Public Storage (PSA - Free Report) is slated to release quarterly numbers on Feb 20, after the market closes. Its funds from operations (FFO) per share as well as revenues are anticipated to be up year over year in the to-be-reported quarter.
Last quarter, this self-storage real estate investment trust (REIT) delivered better-than-expected performance, witnessing a positive surprise of 0.38%. Results mirror an improvement in net operating income (NOI) from both same-store and non-same store facilities.
The company has a mixed surprise history. In fact, it exceeded estimates in two occasions and missed in the other two, over the trailing four quarters, resulting in an average negative surprise of 3.08%. This is depicted in the graph below:
Let’s see how things are shaping up for this announcement.
Factors to Consider
Public Storage is one of the largest owners and operators of storage facilities in the United States. The ‘Public Storage’ brand is the most recognized and established name in the self-storage industry. Further, the company has managed to create a significant presence in the European markets through the Shurgard Storage Centers buyout.
Its solid presence in key cities serves as a major growth driver. Also, acquisition and expansion initiatives are likely to stoke growth. In addition, the self-storage industry is anticipated to experience solid demand backed by favorable demographic changes, improving job market and rising incomes, as well as events like marriages, shifting, death and even divorce.
As such, in the quarter under review, the company remains well poised to experience growth in revenues. In fact, the Zacks Consensus Estimate for revenues is pegged at $680.5 million, depicting projected growth of 4.5%.

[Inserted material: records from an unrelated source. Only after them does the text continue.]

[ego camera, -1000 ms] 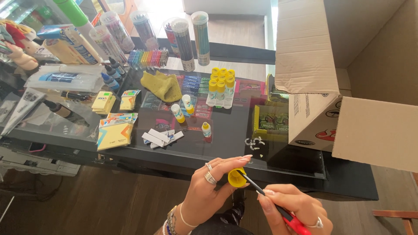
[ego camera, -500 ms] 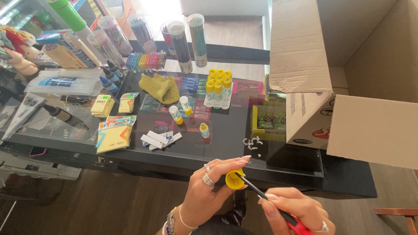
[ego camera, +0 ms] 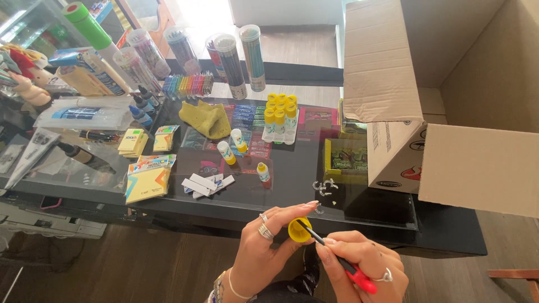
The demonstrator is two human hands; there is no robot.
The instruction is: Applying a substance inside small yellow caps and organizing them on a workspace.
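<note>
My left hand point(ego camera: 266, 247) holds a small yellow cap point(ego camera: 299, 230) between thumb and fingers, its open side facing me. My right hand point(ego camera: 365, 264) grips a red-handled tool point(ego camera: 359, 278) with a thin dark blade point(ego camera: 310, 232), and the blade's tip sits inside the cap. Both hands hover just in front of the near edge of a dark glass counter point(ego camera: 292, 191). Closest to them on the counter are a small bottle with a yellow cap point(ego camera: 263, 174) and a few clear plastic hooks point(ego camera: 324, 186).
A large open cardboard box point(ego camera: 449, 106) stands at the right. On the counter lie a pack of yellow-capped glue sticks point(ego camera: 279, 115), two loose glue sticks point(ego camera: 232, 145), a yellow cloth point(ego camera: 206, 118), sticky note pads point(ego camera: 147, 177), white erasers point(ego camera: 205, 184), and tubes of pencils point(ego camera: 241, 53).
My hands have stayed together with the tool in the cap. The view has shifted slightly, so the hands sit a little lower and nearer.
</note>
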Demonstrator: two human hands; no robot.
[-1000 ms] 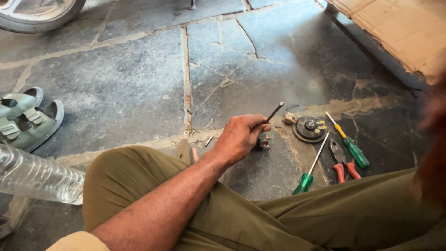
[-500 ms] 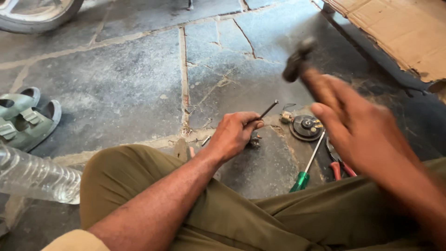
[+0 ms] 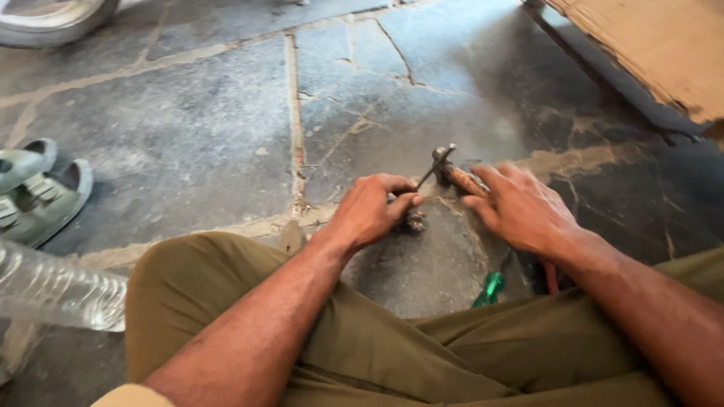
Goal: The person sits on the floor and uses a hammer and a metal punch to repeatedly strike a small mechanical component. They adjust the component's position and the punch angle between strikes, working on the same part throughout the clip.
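The left hand (image 3: 369,211) is closed, its thumb and fingers pinching a thin metal rod (image 3: 427,175) that slants up from a small dark part (image 3: 412,221) on the stone floor (image 3: 188,128). The right hand (image 3: 520,207) is wrapped around the wooden handle of a hammer (image 3: 452,169), whose metal head sits at the rod's top end; whether they touch I cannot tell. Both hands work just past the person's olive-trousered knees. A green screwdriver handle (image 3: 490,289) shows under the right wrist, with a red tool grip (image 3: 550,275) beside it. To the left lie grey sandals (image 3: 38,196) and a clear plastic bottle (image 3: 56,290). Cardboard (image 3: 648,45) lies at the upper right.
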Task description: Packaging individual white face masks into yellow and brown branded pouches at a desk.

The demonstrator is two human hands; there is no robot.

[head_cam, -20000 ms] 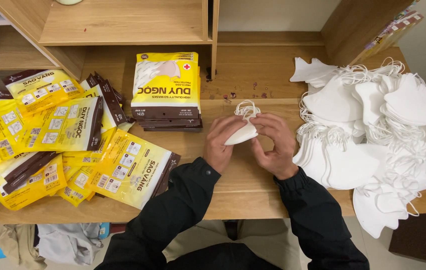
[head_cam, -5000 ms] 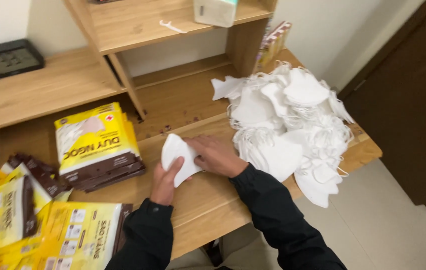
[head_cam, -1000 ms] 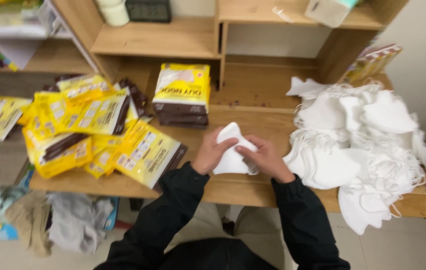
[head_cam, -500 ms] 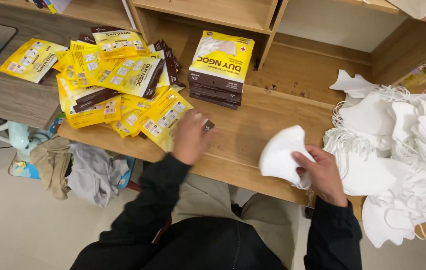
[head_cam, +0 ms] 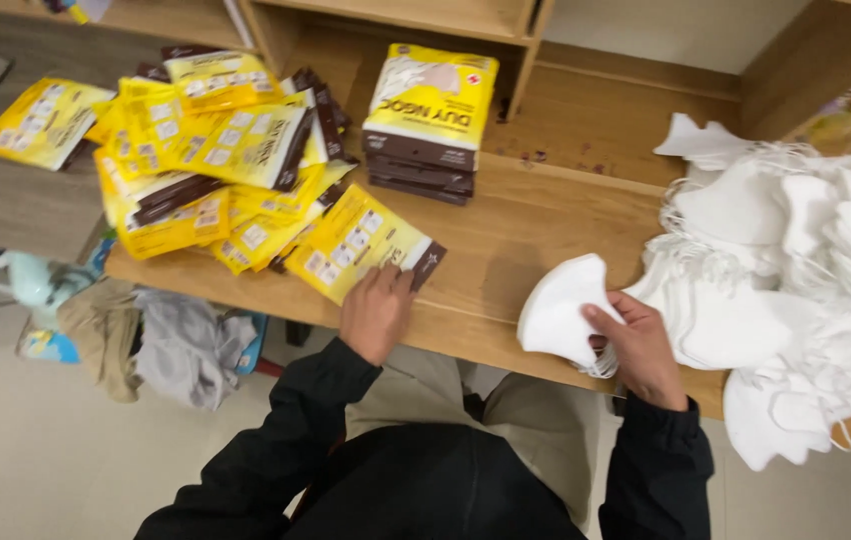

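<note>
- head view: the two hands have come apart; a second ago both were together on one white mask at the middle of the bench (head_cam: 536, 240).
- the right hand (head_cam: 636, 345) now keeps the folded white mask (head_cam: 566, 315) alone, fingers closed around its lower edge, held just over the front edge of the bench, beside the big pile of white masks (head_cam: 796, 290).
- the left hand (head_cam: 376, 310) has gone out to the left and lies with fingers spread flat on the nearest yellow packet (head_cam: 366, 245), pressing on it rather than gripping it.
- that packet sits at the near edge of the heap of yellow packets (head_cam: 206, 150); a neat stack of packets (head_cam: 431, 120) stands behind.
- judging from this, the mask is folded and a packet is being picked for it.
</note>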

Supply has been rising in a number of markets and this adversely affects the company’s pricing power. In fact, it operates in a highly fragmented market in the United States, with intense competition from numerous private, regional and local operators. This limits its power to raise rents and turn on more discounting.
In addition, over the past 30 days, the Zacks Consensus Estimate for FFO per share for the quarter remained unchanged at $2.72. It reflects a year-over-year improvement of 2.6%.

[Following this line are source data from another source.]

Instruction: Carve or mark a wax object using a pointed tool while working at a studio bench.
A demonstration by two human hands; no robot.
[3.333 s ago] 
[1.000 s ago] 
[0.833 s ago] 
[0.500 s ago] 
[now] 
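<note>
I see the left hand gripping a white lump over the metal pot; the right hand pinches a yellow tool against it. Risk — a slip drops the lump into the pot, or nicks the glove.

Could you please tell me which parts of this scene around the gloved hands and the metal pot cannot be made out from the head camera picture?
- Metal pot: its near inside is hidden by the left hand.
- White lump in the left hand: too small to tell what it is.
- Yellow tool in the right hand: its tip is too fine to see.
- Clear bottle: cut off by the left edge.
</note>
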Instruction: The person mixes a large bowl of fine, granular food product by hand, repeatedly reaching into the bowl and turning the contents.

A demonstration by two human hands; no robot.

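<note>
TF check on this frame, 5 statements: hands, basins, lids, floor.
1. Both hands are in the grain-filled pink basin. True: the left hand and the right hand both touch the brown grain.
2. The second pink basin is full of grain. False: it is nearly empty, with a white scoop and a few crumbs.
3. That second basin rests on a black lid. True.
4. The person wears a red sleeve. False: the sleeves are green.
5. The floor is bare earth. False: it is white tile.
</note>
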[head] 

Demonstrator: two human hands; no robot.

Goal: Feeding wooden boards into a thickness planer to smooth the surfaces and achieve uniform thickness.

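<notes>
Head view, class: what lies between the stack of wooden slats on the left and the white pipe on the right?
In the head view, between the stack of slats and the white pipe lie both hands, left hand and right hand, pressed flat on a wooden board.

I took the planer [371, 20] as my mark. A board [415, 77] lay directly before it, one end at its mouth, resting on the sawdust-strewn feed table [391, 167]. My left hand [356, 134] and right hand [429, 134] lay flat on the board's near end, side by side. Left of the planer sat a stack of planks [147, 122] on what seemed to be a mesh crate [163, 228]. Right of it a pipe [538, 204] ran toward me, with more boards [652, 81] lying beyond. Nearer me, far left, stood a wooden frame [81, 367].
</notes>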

Furthermore, in the past one month, shares of Public Storage have lost 2.6%, outperforming its industry’s descend of 4.1%.
Our proven model does not conclusively show that Public Storage will likely beat estimates this season. This is because a stock needs to have both a positive Earnings ESP and a Zacks Rank #1 (Strong Buy), 2 (Buy) or at least 3 (Hold) for this to happen. However, that is not the case here as you will see below.
Zacks ESP: The Earnings ESP is -0.12%. You can uncover the best stocks to buy or sell before they’re reported with our Earnings ESP Filter.
Zacks Rank: Public Storage’s Zacks Rank #3 increases the predictive power of ESP. However, we also need to have a positive ESP to be confident about an earnings surprise.
Stocks That Warrant a Look
Here are a few stocks in the REIT space that you may want to consider, as our model shows that these have the right combination of elements to report a positive surprise this time around:
Host Hotels & Resorts, Inc. (HST - Free Report) , slated to report quarterly numbers on Feb 21, has an Earnings ESP of +0.25% and a Zacks Rank of 3. You can see the complete list of today’s Zacks #1 Rank stocks here.
Outfront Media Inc. (OUT - Free Report) , scheduled to release quarterly figures on Feb 27, has an Earnings ESP of +0.90% and a Zacks Rank of 3.
Gramercy Property Trust (GPT - Free Report) , slated to release fourth-quarter results on Feb 28, has an Earnings ESP of +2.49% and a Zacks Rank of 3.
Note: Anything related to earnings presented in this write-up represent funds from operations (FFO) — a widely used metric to gauge the performance of REITs.